Leadership Dilemmas in Managing Safety and Operational Risks

Published on Oct 18, 2022

Based on interactions with more than 500 leaders worldwide, we have found there are three major dilemmas that leaders are trying to address:

  1. safety versus risk mindset
  2. perception versus reality, and
  3. outsourced specialist versus contractor management.

Safety versus Risk Mindset.

There is an underlying assumption that “absence of incidents means everything is safe”. By focusing strictly on lagging safety indicators, an illusion of good safety performance prevails throughout an organisation. Whilst there is an intellectual understanding of top risks and safety standards that are in place, there is continuous deterioration in the quality of implementation over a period of time. Safety and operations are looked at as two parallel requirements rather than a holistic view of risks associated with safe operations.

Organisations must move beyond compliance, procedures and checklists, and instead, have a risk mindset that looks at leading indicators - at potential risks that could impact the company before they happen.

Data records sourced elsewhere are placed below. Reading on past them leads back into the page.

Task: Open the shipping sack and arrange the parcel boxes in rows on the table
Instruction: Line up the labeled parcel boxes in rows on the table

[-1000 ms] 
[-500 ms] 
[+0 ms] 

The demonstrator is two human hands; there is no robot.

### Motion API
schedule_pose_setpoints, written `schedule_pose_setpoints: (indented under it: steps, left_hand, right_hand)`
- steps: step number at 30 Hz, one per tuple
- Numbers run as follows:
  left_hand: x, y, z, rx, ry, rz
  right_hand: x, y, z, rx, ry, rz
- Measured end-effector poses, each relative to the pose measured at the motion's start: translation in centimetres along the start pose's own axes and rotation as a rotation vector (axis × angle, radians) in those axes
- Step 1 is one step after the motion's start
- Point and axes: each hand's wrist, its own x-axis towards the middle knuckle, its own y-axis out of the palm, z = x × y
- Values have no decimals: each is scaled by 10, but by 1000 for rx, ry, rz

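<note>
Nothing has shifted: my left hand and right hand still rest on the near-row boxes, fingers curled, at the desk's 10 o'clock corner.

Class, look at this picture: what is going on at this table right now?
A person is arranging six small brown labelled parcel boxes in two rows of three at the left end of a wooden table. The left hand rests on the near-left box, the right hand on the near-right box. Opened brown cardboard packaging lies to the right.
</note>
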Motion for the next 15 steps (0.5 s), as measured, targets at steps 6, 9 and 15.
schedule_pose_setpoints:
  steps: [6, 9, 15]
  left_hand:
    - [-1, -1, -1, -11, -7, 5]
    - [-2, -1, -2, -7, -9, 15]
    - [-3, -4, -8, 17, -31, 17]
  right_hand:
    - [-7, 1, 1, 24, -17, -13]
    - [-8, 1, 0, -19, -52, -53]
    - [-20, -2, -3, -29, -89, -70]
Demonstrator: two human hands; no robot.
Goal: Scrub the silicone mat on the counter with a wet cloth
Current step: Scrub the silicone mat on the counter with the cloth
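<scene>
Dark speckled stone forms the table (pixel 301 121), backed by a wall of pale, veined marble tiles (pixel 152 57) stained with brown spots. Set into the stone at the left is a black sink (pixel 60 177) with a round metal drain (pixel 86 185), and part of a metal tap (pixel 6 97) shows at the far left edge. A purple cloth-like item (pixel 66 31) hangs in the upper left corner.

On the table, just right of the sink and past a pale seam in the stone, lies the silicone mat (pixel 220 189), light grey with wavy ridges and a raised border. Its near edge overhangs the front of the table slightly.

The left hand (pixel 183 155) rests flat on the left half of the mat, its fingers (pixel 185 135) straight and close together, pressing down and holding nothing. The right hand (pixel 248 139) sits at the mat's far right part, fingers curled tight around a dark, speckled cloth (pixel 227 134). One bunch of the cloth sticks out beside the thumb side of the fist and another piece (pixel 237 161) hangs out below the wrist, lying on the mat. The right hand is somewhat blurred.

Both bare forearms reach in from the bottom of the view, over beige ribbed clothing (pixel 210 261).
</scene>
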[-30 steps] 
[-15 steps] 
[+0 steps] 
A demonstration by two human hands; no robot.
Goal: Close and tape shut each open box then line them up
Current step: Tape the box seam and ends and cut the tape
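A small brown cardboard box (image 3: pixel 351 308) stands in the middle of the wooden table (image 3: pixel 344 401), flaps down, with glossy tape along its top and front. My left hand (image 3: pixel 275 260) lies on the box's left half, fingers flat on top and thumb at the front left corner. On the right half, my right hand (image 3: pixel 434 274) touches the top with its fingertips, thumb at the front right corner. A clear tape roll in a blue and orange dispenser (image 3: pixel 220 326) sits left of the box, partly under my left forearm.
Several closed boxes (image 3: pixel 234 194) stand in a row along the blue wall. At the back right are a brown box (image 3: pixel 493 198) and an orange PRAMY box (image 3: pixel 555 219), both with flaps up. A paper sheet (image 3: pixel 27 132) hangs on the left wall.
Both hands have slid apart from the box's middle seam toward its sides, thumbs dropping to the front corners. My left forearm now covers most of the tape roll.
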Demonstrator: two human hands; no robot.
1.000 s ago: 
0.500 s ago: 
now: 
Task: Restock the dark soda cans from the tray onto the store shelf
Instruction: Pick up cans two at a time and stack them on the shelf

With a risk-based mindset, leaders view risk through a broader lens and understand that risks affect people, quality, productivity and ultimately business performance.

To instill a risk mindset, leaders and employees should identify the areas of risks/vulnerabilities, what controls exist, will those controls work, what assurance mechanisms exist to ensure those controls work and how controls are continuously improved – across the value chain.

Perception versus Reality

Every leader wants their employees and contractors to go home safely.

Based on data collected from the dss+ Safety Perception Survey™ (SPS) from 4.5 million individuals, we usually see a gap between leadership perceptions of safety versus the reality of the safety culture within the organization. While leaders believe they spend significant time on safety through safety review meetings or starting a meeting with safety, employees think otherwise. Employees report a passive acceptance and tolerance to violation of safety rules resulting in a poor safety culture.

How can leaders help close the gap between their perception versus the reality reported by employees? First and foremost, leaders should proactively demonstrate visible ‘felt’ leadership by engaging with frontline supervision and employees in 1-1 conversations about risk and safety outside of meeting rooms, engaging with the shopfloor on potential risks and how they need to be supported and listening to employee suggestions for improvement.

Many leaders feel safety culture boils down to changing the attitudes and behaviours of the frontline worker. By engaging the line organization in governance processes, reviewing leading indicators and helping them understand why they are doing what they’re doing, leaders can see a positive shift in behaviours and instill a sense of ownership across all levels of the organization.

Outsourcing vs Contractor management

Outsourcing is a strategy used by companies to ensure that the right people with the right skills are doing the right job. With outsourcing, the intent is for the company to focus on its core strengths and outsource non-core areas to specialists to get the job done well.

In addition to protecting employees, it is important that companies protect outsourced employees. However, outsourcing strategies have been diluted and many companies have the tendency to employ contractors due to low cost. Companies expect dangerous work to be done by contractors with lower skills, at a lower cost and expect better performance. There is an opportunity to revisit outsourcing and contractor strategy and address this as a management issue.

Overall, there is a significant need for change in leadership style. Currently, most leaders tend to manage, rather than lead, through safety. By demonstrating visible felt leadership, the amount of discretionary impact that employees and contractors can contribute to the top and bottom line far outweighs the investment in safety.